▸ **How to complete this task**:
Transcribe only the lines of the listing below from the one holding "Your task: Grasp" through the one holding "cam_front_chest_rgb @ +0", inclusive, without any change.

▸ **Data extracts**:
-=-=-

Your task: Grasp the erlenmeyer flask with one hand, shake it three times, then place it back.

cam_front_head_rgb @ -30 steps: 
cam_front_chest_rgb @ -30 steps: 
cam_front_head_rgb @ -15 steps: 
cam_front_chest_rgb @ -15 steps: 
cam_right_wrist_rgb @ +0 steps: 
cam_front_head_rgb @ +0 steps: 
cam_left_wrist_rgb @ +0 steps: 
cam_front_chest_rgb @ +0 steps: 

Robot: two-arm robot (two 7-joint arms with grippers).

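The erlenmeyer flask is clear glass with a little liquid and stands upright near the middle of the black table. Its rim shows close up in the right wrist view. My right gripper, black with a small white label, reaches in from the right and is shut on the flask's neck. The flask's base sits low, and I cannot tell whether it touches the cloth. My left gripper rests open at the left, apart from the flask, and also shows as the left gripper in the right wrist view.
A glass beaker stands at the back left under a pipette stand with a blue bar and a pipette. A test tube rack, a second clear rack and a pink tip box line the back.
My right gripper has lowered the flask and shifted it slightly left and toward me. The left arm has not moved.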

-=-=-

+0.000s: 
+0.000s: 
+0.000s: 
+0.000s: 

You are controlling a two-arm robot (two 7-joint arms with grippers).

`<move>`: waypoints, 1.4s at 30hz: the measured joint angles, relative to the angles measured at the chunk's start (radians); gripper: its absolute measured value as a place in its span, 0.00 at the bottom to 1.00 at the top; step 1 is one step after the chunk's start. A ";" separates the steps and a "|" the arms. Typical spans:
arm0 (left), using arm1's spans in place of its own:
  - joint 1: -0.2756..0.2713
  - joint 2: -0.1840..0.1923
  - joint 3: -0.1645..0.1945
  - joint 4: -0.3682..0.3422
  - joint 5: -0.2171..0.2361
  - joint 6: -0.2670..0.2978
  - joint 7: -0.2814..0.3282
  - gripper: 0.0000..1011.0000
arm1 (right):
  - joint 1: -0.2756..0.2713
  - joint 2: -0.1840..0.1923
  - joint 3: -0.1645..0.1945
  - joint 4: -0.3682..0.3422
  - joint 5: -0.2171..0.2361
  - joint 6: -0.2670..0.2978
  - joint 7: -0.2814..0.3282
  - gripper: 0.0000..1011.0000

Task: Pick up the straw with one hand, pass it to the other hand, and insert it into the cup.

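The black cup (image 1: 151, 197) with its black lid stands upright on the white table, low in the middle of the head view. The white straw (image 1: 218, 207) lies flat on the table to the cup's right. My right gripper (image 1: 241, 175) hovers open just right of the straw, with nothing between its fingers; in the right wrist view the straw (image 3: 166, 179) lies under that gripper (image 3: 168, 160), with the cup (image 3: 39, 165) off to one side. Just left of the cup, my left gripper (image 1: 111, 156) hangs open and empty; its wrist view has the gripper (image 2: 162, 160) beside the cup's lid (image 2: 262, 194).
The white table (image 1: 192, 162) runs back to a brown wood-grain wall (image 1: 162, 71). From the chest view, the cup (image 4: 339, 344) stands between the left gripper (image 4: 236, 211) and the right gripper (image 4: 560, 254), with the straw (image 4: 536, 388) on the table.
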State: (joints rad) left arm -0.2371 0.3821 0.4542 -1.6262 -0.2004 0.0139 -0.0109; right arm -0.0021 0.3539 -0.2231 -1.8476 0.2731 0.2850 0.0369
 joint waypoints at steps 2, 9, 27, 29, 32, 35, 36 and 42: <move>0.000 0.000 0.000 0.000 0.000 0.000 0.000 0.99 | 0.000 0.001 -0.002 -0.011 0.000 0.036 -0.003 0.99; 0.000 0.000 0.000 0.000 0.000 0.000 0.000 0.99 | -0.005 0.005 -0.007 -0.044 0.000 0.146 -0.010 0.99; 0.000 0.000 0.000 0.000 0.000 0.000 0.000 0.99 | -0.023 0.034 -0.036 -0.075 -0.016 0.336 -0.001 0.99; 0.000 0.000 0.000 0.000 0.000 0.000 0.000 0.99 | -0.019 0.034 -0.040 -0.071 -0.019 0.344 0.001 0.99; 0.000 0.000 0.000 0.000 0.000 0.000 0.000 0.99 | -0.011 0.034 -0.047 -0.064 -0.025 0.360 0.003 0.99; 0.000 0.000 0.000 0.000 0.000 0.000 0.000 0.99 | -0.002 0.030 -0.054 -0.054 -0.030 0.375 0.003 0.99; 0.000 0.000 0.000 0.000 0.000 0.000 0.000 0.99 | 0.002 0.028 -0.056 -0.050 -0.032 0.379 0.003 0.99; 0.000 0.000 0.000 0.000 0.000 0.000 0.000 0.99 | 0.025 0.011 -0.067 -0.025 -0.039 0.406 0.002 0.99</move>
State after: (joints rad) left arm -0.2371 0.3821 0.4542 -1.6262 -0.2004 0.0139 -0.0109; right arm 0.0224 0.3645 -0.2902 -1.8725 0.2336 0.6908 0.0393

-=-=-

▸ **Written solution**:
Your task: Grasp the erlenmeyer flask with one hand, shake it three times, then place it back.

cam_front_head_rgb @ -30 steps: 
cam_front_chest_rgb @ -30 steps: 
cam_front_head_rgb @ -15 steps: 
cam_front_chest_rgb @ -15 steps: 
cam_right_wrist_rgb @ +0 steps: 
cam_front_head_rgb @ +0 steps: 
cam_left_wrist_rgb @ +0 steps: 
cam_front_chest_rgb @ +0 steps: 

Nothing remains to be added to this answer.